The vanishing women in journalism
It was 2021. Faiqa Zafar found herself at a crossroads once again after the weight of intermediate exams was off her shoulders. But this time around, she already knew journalism was her pursuit.
It was the same year that, under the Pakistan Tehreek-e-Insaf (PTI) government, Pakistan fell to 145 out of 180 countries on Reporters Without Borders’ (RSF) World Press Freedom Index, down from 139 in 2018.
“When I began my bachelor’s degree, the situation in the country was going downhill, and journalists were treated brutally. Some were going missing, while others were receiving death threats,” she recalls the contemplation that occupied her during her freshman year at a private university in Lahore.
“It made me realise that this was not going to be a safe profession for me to pursue. There was no protection, and freedom of speech was not guaranteed.” Faiqa then decided to switch her path and opted to major in public relations and advertising.
Four years later, when she graduated in 2025, Pakistan plummeted 13 places to 158 after the elections.

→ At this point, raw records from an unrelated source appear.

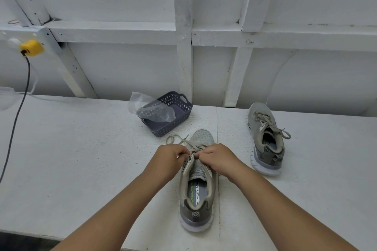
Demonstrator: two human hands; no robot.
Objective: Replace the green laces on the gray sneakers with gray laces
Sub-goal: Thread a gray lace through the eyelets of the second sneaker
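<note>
Your left hand (172, 156) and right hand (214, 156) pinch the lace (175, 138) on the near sneaker (196, 185); uneven pulls could leave lopsided ends.

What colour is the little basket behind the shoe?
The basket is dark bluish-purple, with a cut-out lattice pattern, seen in the head view.

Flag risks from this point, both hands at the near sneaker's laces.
1. The near sneaker sits free on the table; both hands, left hand and right hand, pinch its lace, so a hard pull could drag it.
2. The loose lace loop could snag mid-pull.
3. Lace colour is unclear here; the far sneaker looks similar, a mix-up risk.
</note>
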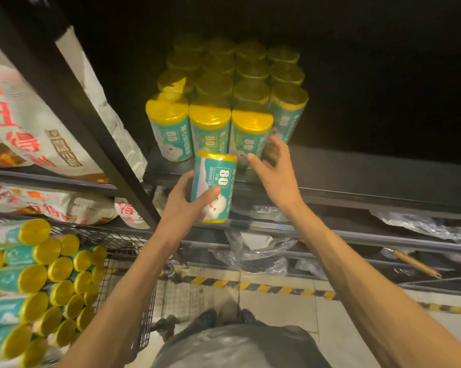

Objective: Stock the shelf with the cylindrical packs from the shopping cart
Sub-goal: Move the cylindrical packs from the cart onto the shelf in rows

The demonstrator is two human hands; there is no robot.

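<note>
One pack (213, 187) upright, left hand (182, 205) gripping

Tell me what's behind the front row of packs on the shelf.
More upright yellow-topped packs stand in rows behind the front row. Only their tops show; the shelf's back is too dark to see.

I see teal packs (213, 187) with yellow ends and white cloud print, black shelf (356, 166), white bags (24, 123) with red lettering, yellow-black hazard stripe (263, 286) on pale floor tiles (343, 328), grey wire cart (144, 328)
</note>
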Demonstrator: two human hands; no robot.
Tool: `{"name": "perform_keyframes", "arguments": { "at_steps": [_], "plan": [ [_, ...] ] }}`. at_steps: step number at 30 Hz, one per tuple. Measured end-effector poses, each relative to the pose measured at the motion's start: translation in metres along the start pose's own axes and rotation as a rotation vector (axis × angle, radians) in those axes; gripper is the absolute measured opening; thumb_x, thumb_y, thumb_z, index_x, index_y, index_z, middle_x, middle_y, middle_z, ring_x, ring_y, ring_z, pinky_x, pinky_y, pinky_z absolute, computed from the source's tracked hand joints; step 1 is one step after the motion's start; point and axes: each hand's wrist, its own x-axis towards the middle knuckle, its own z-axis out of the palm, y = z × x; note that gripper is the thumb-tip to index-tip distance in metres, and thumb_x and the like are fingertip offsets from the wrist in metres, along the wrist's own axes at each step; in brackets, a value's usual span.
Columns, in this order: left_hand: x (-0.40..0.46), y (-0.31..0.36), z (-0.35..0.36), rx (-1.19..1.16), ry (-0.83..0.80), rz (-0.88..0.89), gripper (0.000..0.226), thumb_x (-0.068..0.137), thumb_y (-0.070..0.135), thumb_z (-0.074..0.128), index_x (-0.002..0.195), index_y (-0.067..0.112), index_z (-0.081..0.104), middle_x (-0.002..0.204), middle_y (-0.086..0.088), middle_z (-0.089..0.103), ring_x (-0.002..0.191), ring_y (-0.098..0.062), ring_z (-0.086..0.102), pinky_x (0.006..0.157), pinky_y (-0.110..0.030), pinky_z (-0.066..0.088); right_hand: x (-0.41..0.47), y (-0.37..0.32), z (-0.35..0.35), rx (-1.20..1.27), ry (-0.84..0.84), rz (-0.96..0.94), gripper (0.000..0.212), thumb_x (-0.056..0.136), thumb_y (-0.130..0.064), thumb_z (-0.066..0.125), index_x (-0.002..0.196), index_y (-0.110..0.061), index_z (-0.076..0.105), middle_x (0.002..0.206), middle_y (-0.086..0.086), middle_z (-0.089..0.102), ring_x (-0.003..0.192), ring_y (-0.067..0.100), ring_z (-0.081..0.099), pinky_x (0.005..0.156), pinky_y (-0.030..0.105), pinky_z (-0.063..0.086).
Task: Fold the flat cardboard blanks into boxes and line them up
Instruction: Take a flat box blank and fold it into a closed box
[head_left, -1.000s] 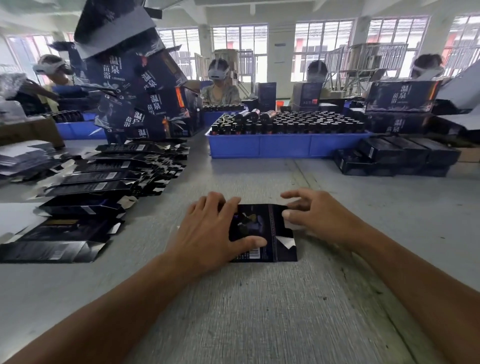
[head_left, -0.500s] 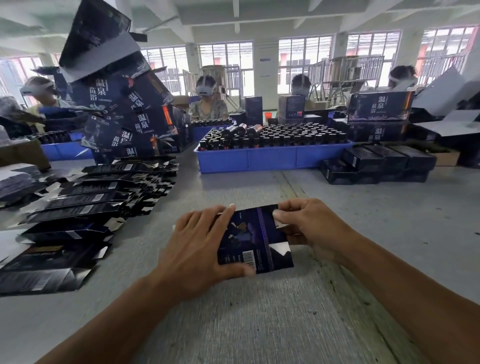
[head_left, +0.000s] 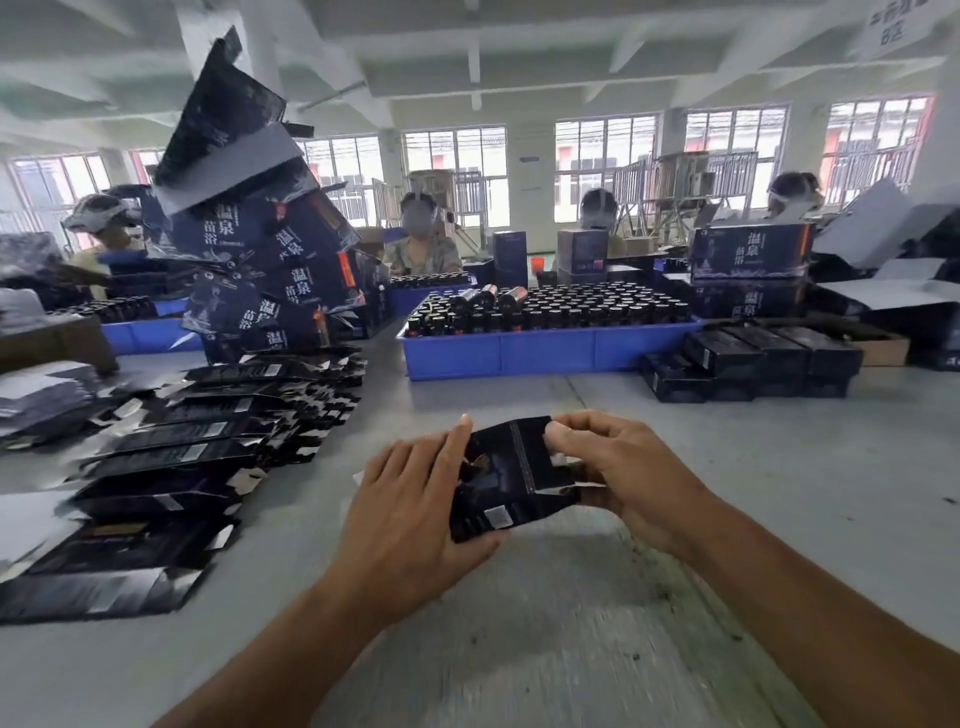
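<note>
Both hands hold one dark cardboard blank (head_left: 511, 478) just above the grey surface (head_left: 779, 467), at the middle of the view. The left hand (head_left: 410, 525) grips its near left side, fingers spread over the top face and thumb under the near edge. The right hand (head_left: 618, 467) pinches its right end, fingers curled round a flap. At 9 o'clock, flat blanks (head_left: 171, 467) lie overlapped in a row. At 12 o'clock stands a blue tray (head_left: 545, 353) packed with dark bottles (head_left: 571, 306); at 2 o'clock lie finished boxes (head_left: 748, 364).
</note>
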Motion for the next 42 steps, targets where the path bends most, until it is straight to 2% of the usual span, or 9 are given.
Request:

Meanwhile, the 24-year-old graduate is on a job hunt for a sustainable career path, with the eventual goal of leaving the country to pursue higher studies.
Faiqa’s once long-held passion for journalism has faded into a distant dream.
Where are the women in journalism?
The International Labour Organisation’s data from March 2025 shows that only 22 per cent of women in Pakistan are in the labour force, compared with 81 per cent of men across the country.
The numbers, when narrowed down to the media industry, the Global Media Monitoring Project (GMMP) 2025 Global Report reveals a sharp decline and continued stagnation in gender representation.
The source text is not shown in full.